Monday, March 31, 2008

Cat power

All three cats went to the vet on Saturday for their annual checkup/torture-fest. Lunchboy had to go buy a second cat carrier before the appointment because we gave away our old one when we dropped off Pepe at his new home. Because the new carrier didn't smell like cat fear and sweaty paws and vet office, Griffin and Cringer were unsure what to make of the gigantic plastic thing that appeared so suddenly in the middle of the living room. They investigated warily, doing that endlessly amusing cat head-bobbing-up-and-down thing, eventually going so far as to jump on top of it and rub their faces against the corners.

Once all three of them are in the cat jail, though, it gets ugly fast. They cry and then hear the other ones crying and then they cry louder out of collective fear and anxiety. "I am scared!!!" they say. "Hear how scared I am!! But the other two are scared, too, so I should probably be more scared than I am! Now I AM REALLY SCARED!"

Then they shed and whine and by the time we get to the vet they've tired themselves out with all the drama, so then they shut up and await their fate. It's a LOT of fun, let me tell you. And it gets even more fun when the vet hands us the bill times three.
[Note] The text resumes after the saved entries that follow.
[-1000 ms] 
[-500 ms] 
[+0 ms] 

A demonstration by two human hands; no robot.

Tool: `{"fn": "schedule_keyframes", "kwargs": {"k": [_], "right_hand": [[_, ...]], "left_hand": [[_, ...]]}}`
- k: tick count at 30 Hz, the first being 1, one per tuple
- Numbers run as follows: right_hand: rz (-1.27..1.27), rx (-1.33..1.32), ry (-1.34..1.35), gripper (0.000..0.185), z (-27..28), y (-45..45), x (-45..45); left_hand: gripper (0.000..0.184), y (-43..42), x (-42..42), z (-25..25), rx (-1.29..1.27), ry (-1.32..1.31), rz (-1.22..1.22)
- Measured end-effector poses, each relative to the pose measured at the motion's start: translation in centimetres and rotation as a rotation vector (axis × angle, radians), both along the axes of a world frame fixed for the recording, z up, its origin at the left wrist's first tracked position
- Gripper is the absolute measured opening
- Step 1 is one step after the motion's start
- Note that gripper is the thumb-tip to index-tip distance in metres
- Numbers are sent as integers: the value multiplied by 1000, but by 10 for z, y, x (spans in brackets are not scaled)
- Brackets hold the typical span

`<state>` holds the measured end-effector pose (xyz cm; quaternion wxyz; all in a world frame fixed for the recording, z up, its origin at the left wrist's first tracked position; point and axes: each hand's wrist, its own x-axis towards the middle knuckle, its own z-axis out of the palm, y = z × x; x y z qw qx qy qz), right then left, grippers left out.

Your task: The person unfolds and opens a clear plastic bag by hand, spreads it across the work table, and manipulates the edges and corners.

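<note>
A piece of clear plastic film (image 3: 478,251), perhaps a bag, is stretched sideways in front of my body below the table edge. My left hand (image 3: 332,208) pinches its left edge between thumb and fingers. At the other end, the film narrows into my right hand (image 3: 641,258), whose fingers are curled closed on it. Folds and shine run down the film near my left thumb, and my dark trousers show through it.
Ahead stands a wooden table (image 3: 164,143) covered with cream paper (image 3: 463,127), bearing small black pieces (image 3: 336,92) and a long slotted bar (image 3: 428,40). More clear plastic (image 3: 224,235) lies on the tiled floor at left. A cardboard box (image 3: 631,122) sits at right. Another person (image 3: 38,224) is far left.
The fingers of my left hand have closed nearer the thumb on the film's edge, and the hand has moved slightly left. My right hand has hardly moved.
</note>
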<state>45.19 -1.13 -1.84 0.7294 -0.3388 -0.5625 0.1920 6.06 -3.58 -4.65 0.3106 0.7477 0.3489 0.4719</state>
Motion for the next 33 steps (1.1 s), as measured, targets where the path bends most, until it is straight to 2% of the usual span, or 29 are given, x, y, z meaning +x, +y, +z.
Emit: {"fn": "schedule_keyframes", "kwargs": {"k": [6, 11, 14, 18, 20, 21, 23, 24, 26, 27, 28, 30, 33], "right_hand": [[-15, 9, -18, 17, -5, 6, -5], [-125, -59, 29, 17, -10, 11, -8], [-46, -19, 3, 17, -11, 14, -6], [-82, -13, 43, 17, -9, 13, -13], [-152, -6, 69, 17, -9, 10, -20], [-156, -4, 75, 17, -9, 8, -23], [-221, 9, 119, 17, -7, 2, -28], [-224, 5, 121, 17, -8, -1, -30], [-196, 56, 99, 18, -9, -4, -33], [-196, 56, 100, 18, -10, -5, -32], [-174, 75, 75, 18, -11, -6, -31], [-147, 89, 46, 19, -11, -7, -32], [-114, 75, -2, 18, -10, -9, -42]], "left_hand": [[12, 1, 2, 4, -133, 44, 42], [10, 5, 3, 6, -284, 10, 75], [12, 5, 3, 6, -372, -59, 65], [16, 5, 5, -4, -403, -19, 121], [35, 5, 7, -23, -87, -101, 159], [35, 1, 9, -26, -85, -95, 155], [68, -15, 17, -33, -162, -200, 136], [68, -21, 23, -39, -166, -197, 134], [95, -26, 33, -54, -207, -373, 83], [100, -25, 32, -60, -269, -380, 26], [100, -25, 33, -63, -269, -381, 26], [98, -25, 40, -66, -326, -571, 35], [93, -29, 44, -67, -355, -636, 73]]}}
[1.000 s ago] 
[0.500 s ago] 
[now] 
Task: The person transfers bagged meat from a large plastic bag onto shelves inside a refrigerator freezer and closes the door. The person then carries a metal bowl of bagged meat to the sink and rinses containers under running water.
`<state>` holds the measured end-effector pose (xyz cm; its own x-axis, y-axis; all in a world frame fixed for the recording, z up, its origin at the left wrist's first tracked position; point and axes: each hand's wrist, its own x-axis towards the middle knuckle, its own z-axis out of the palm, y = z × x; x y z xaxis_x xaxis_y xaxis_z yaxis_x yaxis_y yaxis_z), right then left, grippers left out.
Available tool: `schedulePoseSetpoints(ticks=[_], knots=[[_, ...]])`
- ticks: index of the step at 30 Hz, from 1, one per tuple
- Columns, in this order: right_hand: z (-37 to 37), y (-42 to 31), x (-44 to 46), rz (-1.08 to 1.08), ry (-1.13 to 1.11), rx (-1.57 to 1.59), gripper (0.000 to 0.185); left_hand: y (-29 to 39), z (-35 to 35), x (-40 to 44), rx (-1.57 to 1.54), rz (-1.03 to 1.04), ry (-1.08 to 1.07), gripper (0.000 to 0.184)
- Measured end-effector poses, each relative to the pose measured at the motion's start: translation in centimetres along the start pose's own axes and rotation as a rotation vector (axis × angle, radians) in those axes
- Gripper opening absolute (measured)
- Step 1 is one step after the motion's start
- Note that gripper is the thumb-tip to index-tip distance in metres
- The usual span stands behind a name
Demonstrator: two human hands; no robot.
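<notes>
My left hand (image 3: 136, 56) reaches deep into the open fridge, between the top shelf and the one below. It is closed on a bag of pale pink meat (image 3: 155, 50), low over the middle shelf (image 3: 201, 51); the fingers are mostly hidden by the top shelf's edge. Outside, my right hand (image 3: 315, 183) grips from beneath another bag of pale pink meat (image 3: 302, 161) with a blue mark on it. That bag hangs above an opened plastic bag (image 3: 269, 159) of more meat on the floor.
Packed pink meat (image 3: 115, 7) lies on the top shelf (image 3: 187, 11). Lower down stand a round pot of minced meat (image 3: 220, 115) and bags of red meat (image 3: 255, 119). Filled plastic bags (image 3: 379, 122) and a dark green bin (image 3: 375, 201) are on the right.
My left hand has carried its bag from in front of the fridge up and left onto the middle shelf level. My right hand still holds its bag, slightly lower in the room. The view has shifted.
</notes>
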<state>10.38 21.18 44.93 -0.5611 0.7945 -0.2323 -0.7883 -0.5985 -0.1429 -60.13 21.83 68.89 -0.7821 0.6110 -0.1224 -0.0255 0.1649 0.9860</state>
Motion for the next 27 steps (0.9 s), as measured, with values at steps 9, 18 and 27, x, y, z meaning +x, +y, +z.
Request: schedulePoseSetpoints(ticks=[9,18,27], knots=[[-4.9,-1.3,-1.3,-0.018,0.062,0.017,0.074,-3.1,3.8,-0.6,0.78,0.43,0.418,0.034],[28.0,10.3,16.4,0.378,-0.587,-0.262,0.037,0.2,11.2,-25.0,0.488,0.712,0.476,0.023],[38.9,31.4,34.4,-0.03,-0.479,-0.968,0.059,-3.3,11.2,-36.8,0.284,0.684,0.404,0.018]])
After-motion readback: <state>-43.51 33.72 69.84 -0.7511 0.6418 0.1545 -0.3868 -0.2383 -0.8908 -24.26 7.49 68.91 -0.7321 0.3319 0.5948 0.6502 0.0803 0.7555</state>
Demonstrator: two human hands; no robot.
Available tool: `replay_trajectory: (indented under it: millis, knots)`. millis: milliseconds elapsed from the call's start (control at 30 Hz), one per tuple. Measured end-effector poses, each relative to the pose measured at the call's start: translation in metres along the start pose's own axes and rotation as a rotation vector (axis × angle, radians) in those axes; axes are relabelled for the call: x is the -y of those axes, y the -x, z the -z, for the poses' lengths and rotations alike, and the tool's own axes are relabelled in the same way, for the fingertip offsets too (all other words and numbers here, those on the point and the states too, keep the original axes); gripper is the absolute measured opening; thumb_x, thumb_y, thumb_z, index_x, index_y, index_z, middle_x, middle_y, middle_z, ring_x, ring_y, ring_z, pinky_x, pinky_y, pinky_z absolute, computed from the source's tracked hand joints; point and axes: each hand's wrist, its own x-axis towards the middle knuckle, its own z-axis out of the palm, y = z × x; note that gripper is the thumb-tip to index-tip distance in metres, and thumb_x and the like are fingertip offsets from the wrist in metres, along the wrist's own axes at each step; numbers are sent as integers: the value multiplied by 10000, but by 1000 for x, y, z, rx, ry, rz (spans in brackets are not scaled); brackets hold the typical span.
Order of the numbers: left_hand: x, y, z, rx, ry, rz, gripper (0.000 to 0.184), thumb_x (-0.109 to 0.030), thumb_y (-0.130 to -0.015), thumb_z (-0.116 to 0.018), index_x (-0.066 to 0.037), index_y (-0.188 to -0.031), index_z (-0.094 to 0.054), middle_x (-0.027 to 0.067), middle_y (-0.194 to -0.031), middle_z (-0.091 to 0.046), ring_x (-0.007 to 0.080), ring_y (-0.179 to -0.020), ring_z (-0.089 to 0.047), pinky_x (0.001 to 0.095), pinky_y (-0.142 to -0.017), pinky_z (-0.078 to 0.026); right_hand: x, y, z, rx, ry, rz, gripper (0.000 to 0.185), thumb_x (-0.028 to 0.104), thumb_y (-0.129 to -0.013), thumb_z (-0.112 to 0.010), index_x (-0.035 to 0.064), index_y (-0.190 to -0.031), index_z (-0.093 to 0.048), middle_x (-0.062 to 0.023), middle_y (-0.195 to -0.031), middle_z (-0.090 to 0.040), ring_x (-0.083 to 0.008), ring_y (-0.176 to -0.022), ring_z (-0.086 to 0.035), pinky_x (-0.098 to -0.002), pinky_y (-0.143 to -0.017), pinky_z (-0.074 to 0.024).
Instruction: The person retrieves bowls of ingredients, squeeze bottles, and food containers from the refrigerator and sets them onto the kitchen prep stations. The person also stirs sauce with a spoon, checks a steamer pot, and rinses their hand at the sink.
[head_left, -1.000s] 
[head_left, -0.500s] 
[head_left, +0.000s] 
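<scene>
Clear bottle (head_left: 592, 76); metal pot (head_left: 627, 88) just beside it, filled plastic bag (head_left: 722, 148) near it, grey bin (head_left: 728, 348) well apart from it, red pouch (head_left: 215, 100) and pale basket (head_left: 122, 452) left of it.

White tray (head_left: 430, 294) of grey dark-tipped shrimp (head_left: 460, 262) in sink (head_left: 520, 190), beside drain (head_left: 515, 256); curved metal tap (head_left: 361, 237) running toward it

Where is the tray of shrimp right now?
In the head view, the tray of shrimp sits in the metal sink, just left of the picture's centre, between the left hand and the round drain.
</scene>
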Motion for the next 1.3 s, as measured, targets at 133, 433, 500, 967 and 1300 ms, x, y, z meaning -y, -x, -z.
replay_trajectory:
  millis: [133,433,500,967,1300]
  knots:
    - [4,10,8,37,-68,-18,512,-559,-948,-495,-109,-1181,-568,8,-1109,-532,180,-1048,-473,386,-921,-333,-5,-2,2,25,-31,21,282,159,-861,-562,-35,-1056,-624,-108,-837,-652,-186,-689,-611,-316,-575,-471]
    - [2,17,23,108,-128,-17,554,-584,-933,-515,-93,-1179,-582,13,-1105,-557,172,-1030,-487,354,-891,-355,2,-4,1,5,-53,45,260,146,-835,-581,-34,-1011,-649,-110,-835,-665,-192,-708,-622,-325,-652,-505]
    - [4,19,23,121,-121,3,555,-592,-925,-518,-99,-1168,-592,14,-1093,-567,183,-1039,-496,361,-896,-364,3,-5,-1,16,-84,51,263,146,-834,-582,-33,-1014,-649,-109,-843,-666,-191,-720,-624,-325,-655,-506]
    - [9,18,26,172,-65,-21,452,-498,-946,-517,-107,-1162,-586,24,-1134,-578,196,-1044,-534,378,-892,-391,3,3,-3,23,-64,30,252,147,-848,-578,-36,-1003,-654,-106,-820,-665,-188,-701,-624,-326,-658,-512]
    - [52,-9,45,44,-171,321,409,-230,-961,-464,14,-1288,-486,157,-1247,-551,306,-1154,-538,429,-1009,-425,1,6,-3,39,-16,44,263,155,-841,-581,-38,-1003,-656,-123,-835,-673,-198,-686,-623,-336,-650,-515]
They are, of course, fine. Scully lost weight. Cringer is edging up toward 20lbs because she eats all the food and runs only when chased. Griffin is the same weight, though it's hard to tell because she squirms so hard trying to get under our armpits and escape back into the carrier. It's funny how hard they protest about being put into the carrier at home, but how eager they are to get back into it once they're at the vet.

Once they're back at home, they forgive fast, usually because they're too busy hiding and sleeping off the effects of their shots. I seriously think that three cats might very well equal one small child (please call me on this later in life), except that I hear you can't leave your child under the bed until it's ready to stop sulking.

Wednesday, March 26, 2008

Lay it on me

My cabbie this morning had a penchant for prayer. He had his radio tuned to a religious station that played nothing but a recording of a man and a woman reciting the Hail Mary and the Lord’s Prayer over and over and over and over again. At 5:45am, I was too bleary to think about whether it was a sign of some kind or just a really big annoyance. Maybe it’s a blessing to be smothered with prayer so early in the morning? I figure I’ll take my blessings where I find them. All that praying turned out to be comforting in more ways than one because the cabbie’s driving was so frightening that, after the third time he almost drove us into a median strip, I figured that if we died we’d at least be covered in the god department.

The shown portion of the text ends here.